THE PROBLEM: Find the word "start" in the records below. List each line containing it.

PROVIDED RECORDS:
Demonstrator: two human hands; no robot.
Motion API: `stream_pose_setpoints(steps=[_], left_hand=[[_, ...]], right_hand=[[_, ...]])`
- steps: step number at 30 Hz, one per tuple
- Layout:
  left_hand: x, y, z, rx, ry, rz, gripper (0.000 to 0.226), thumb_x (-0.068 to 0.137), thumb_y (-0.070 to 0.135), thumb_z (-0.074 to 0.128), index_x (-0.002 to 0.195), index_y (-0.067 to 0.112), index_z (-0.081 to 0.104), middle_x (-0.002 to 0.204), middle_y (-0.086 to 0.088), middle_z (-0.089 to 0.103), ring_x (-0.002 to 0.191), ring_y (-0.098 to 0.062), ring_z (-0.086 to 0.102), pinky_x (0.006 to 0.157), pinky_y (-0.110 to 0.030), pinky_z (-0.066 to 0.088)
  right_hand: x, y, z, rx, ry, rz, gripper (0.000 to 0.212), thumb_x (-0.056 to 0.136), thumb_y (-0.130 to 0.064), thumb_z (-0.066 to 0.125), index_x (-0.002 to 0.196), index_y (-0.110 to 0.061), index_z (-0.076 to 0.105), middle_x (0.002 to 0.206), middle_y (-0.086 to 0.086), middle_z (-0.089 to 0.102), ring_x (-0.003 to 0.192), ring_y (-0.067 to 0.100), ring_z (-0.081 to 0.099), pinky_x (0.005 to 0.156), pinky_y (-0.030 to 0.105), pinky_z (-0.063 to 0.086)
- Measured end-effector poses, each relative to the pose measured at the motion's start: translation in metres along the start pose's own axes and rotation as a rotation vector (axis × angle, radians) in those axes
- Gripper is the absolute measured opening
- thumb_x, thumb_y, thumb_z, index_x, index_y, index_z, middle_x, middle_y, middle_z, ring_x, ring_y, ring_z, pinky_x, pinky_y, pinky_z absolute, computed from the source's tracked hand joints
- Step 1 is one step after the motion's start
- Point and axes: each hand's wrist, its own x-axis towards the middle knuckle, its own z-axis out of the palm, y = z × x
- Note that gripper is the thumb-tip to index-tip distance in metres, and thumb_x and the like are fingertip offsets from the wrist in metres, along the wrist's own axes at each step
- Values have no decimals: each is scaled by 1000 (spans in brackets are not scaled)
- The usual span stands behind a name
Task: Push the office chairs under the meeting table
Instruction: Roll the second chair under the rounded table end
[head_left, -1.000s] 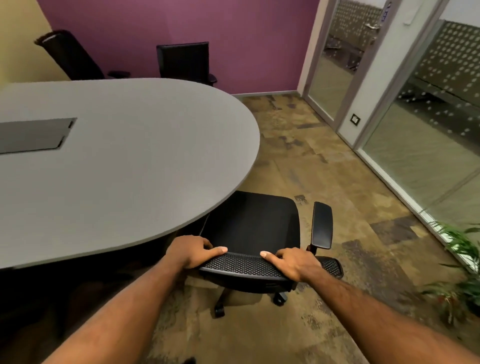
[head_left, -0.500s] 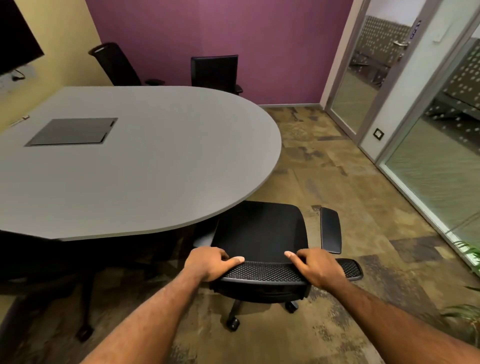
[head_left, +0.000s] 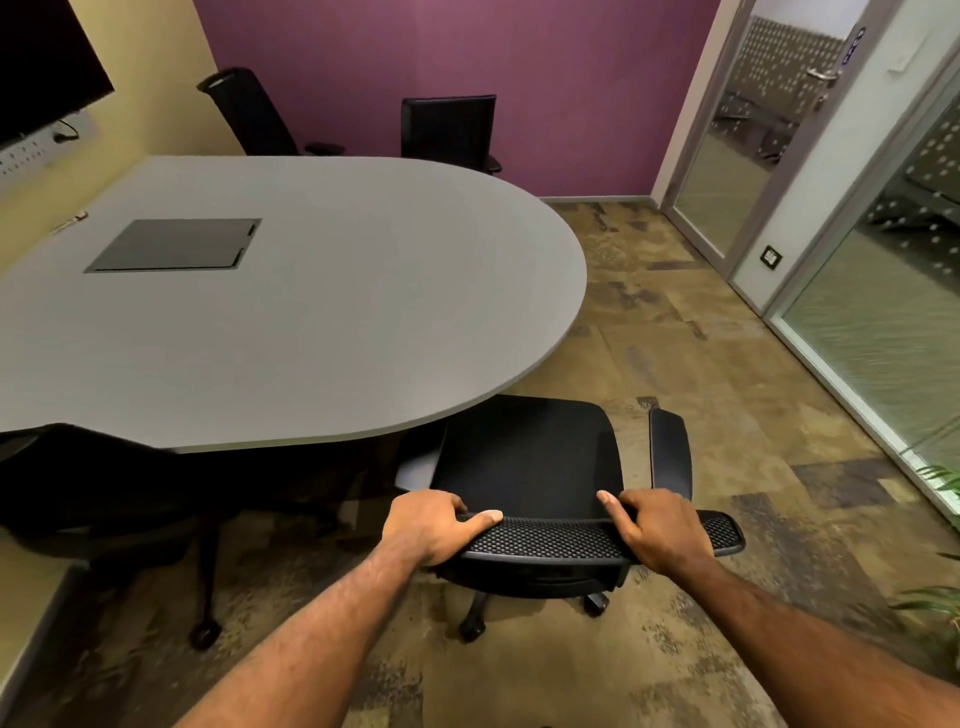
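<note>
Left hand (head_left: 434, 527) and right hand (head_left: 657, 530) clenched on office chair (head_left: 530, 457) backrest, beside meeting table (head_left: 311, 312).

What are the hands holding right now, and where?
Both the left hand and right hand grip the top edge of the office chair's mesh backrest.

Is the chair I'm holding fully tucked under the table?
No, most of the chair seat lies outside the table edge, with both hands on its backrest.
</note>
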Motion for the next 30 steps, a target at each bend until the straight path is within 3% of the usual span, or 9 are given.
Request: stream_pose_setpoints(steps=[13, 18, 23, 30], left_hand=[[-42, -34, 7, 6, 38, -46, 91, 71, 96, 20, 101, 30, 75, 90, 9, 74, 89, -12, 67, 78, -31, 53], [-59, -27, 12, 19, 61, -91, 89, 74, 94, 20, 98, 29, 75, 90, 7, 74, 91, -14, 67, 76, -32, 51], [-71, -18, 20, 16, 88, -168, 84, 77, 90, 21, 87, 25, 73, 77, 6, 70, 80, -15, 66, 72, -32, 51], [-75, -10, 29, -2, 116, -270, 87, 75, 89, 17, 90, 24, 73, 79, 5, 71, 81, -17, 67, 73, -34, 53]], right_hand=[[-8, -35, 2, 64, 71, -149, 74, 94, -73, 18, 57, -18, 51, 51, -5, 48, 49, 12, 46, 51, 35, 43], [-2, -28, 4, 19, 69, -169, 81, 91, -77, 10, 60, -19, 57, 53, -5, 52, 51, 12, 49, 51, 33, 43], [14, -26, 1, -54, 70, -172, 86, 89, -77, 3, 62, -20, 62, 54, -5, 56, 51, 12, 50, 50, 32, 43], [38, -29, 3, -47, 116, -68, 69, 90, -69, 22, 61, -21, 62, 53, -6, 55, 51, 17, 52, 49, 33, 43]])
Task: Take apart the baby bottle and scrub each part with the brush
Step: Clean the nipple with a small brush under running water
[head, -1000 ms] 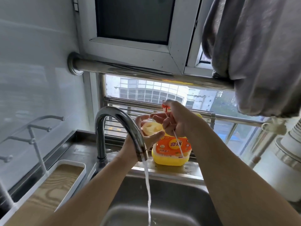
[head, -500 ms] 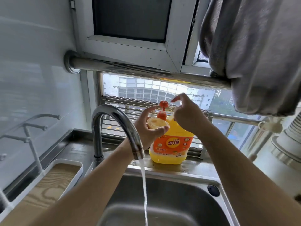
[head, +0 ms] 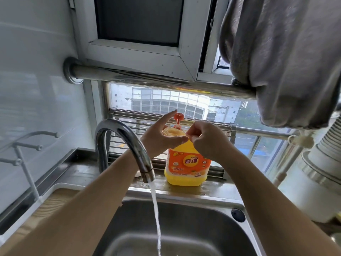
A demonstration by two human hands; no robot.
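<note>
Where the water falls: stainless steel sink [head: 184, 228], directly below the curved chrome tap [head: 127, 137]. A thin stream of water [head: 156, 204] runs from the spout, probably so that parts can be rinsed as they are scrubbed.
Left of the tap: white plastic tray with a wood-grain floor [head: 46, 200] on the steel bench [head: 217, 189], likely a draining spot.
Left hand [head: 158, 139]: raised just right of the tap's arch. Thumb and lower fingers cradle the part and the forefinger points up, clear of it. It is held high and out of the stream, which suggests close work, not rinsing.
Bottle part: pale yellow, translucent round bottle part [head: 173, 132] in the left hand, right of the tap and above the spout, its open side turned toward the other hand.
Right hand [head: 208, 141]: further right of the tap, fingers curled and tips pinched together at the part's edge. I cannot tell whether they nip the rim, something thin, or nothing.
Brush: none that I can make out.
Behind the tap, to its right: yellow plastic detergent bottle with an orange label and red pump [head: 186, 163], standing on the bench within reach of the sink.
Beyond and above the tap: steel rail [head: 147, 78] with a grey cloth [head: 276, 52] draped over it, probably to dry.
</note>
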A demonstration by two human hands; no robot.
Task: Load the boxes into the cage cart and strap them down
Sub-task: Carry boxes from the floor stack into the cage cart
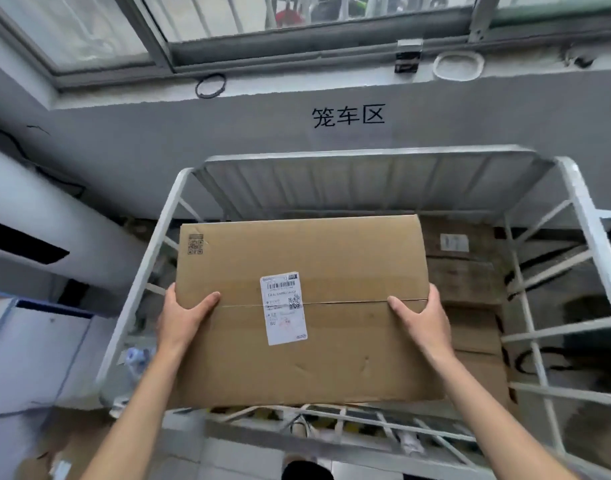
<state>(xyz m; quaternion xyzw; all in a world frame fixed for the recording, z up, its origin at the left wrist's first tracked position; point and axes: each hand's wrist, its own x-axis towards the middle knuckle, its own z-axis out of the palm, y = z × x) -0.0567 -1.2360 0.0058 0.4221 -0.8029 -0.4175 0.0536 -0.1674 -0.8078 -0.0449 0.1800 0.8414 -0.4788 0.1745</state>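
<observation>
I hold a large brown cardboard box (331, 271) with a white shipping label on top, above the open top of the white metal cage cart (584, 233). My left hand (184, 315) grips the box's left edge, thumb on top. On the right edge sits my right hand (421, 317), thumb likewise on the lid. Lower inside the cart, to the right, lie other cardboard boxes (466, 282), one with a small white label. No strap can be made out.
A grey wall (158, 140) with black lettering rises just behind the cart, under a window. White ducting (37, 223) and a blue-edged white cabinet (37, 341) stand at the left. A flat cardboard piece (54, 455) lies on the floor at bottom left.
</observation>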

TASK RESPONSE:
- Measured end-effector poses, each relative to the pose measured at the motion's start: translation in metres along the start pose's own axes and rotation as a rotation vector (axis × angle, radians) in those axes
- Step 1 is one step after the motion's start

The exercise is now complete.